Please find the lines in the following records that hold "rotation", and copy them.
[[ Source information, beginning ]]
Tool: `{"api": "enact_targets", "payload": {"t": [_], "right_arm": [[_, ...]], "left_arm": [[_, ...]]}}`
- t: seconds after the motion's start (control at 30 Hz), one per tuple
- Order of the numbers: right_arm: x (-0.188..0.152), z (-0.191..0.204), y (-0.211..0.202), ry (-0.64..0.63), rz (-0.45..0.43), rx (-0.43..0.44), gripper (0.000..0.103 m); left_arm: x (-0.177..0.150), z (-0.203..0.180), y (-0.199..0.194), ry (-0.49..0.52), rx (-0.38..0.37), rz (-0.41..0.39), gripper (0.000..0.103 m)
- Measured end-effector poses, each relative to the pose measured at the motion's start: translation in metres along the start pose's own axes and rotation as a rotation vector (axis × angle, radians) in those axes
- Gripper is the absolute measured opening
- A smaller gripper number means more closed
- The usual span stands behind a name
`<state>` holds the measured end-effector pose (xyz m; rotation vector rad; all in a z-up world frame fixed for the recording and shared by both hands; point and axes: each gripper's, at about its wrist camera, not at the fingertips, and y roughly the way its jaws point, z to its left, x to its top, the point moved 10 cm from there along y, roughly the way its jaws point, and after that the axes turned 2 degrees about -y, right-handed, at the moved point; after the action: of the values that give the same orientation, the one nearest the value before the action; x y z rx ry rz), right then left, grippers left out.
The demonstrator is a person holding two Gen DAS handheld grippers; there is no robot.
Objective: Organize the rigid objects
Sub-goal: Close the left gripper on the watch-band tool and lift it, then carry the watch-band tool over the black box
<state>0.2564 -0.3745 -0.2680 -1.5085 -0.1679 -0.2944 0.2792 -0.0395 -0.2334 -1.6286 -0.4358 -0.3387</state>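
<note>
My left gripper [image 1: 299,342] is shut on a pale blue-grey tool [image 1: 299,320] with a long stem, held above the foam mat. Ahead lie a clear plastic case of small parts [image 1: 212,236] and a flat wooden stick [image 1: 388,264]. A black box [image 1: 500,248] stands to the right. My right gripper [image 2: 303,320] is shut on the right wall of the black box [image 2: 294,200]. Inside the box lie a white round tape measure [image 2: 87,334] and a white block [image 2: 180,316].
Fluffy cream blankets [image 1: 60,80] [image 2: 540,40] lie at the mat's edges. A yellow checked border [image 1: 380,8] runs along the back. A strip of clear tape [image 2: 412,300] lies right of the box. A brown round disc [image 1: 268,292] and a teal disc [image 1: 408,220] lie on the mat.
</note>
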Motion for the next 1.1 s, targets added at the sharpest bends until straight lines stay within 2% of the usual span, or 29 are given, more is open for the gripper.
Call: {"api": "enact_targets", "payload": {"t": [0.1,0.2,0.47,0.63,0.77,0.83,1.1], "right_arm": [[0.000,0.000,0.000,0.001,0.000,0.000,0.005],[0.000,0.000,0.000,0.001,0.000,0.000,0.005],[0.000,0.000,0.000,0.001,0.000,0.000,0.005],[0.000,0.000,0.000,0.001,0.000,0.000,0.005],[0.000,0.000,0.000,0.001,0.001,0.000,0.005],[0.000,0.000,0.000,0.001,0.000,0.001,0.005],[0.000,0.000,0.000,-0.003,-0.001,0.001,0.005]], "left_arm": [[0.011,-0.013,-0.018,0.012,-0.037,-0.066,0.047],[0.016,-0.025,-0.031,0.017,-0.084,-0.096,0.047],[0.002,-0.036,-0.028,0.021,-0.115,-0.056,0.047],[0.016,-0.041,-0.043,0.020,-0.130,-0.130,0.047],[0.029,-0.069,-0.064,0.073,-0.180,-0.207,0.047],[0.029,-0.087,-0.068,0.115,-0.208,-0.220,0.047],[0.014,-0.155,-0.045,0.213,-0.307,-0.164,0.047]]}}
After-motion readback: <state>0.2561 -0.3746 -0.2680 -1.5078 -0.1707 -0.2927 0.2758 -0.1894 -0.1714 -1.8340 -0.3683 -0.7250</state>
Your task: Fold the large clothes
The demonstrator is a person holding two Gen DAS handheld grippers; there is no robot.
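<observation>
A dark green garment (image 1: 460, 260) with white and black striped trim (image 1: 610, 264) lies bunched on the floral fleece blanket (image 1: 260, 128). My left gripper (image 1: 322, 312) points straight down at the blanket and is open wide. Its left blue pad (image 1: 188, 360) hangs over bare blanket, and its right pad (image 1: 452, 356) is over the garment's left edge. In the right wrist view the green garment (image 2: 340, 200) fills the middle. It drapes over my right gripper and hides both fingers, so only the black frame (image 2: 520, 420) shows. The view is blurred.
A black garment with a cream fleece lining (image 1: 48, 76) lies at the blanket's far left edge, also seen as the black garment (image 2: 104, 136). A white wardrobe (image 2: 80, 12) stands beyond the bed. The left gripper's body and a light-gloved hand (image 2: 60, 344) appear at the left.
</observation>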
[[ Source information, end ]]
Solution to this exercise:
- Measured end-effector poses, each relative to the pose measured at the motion's start: translation in metres along the start pose's own axes and rotation as a rotation vector (axis × angle, radians) in those axes
`<state>` holds the measured end-effector pose (xyz m; rotation vector rad; all in a z-up world frame fixed for the recording and shared by both hands; point and axes: each gripper's, at about its wrist camera, not at the fingertips, and y roughly the way its jaws point, z to its left, x to its top, the point moved 10 cm from there along y, roughly the way its jaws point, and after that the axes turned 2 degrees about -y, right-handed, at the moved point; after the action: of the values that give the same orientation, the one nearest the value before the action; x y z rx ry rz), right then left, grippers left out.

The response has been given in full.